Hampton Roads financial adviser charged with criminal fraud

A Hampton Roads financial adviser is expected to plead guilty to two federal criminal counts for his role in running a fraudulent investment scheme that led investors to lose at least $6 million, according to charges filed by the U.S. Attorney’s office.

Roger Odell Hudspeth II, who owned Dominion Investment Advisors LLC with offices in Norfolk and Virginia Beach, was charged Tuesday with investment adviser fraud and unlawful monetary transactions.

Hudspeth had partnered with Daryl Gene Bank, a financial radio host, to sell securities to investors, many of whom were nearing retirement age.

Hudspeth’s attorney, Jeffrey Swartz, confirmed he’s working with his client to set a court date and prepare a guilty plea.

The government’s filing doesn’t mention Bank.
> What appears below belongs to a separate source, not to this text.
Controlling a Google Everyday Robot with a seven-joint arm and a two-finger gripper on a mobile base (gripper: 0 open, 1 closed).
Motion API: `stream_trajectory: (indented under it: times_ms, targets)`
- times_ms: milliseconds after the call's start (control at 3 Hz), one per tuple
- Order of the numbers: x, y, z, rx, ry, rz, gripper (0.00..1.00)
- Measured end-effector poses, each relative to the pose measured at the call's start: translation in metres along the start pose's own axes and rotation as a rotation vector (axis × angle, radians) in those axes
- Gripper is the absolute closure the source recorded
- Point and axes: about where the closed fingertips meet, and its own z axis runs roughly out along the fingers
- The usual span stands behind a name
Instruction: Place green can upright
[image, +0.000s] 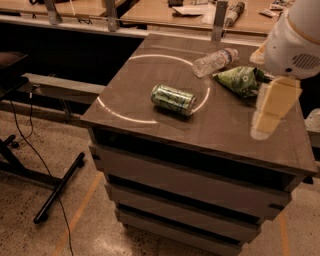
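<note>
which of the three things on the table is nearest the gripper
The green foil snack bag, at the table's right rear. The gripper hangs just right of it; the water bottle and the green can lie farther left.

The robot's white, rounded wrist housing (295, 40) fills the upper right corner, at about 2 o'clock of the view, cut off by the top and right edges. A small vent grille sits on its lower right side. Directly beneath it the pale, cream-coloured gripper (270, 112) hangs at about 3 o'clock, its long body pointing down and slightly toward 7 o'clock, stepping narrower toward its lower end.
</note>
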Motion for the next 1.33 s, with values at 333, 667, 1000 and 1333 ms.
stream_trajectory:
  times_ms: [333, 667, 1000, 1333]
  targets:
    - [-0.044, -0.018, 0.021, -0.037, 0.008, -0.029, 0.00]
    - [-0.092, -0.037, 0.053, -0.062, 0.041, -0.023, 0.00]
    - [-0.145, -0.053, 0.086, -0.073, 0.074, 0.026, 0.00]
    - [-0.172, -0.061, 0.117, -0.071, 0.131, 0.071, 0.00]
It does refer to an “associate #1” who, like Bank, was barred in 2010 from being an investment broker and from associating with any other members of the Financial Industry Regulatory Authority, which would have included Hudspeth.

Bank has been the subject of a case brought by Virginia’s State Corporation Commission that accuses him and his chief operating officer of bilking investors out of $21 million.

An attorney representing Bank in that case had indicated in filings late last year that a federal criminal indictment against his client was imminent.

So far, Hudspeth is the only person to be criminally charged in federal court related to the investment business.

Bank and his co-defendant in the state’s civil case, Raeann Gibson, have said in filings that theyacted in good faith and relied on facts and information from compliance officers and legal counsel.

State regulators want them barred from selling securities in Virginia and ordered to pay restitution to investors as well as unspecified civil penalties. A hearing in that case is set to begin Sept. 25.

Last year, Hudspeth admitted to state regulators that he sold unregistered securities to 58 investors between 2011 and 2015. He was told to pay back at least $1 million within five years or face a $1 million penalty.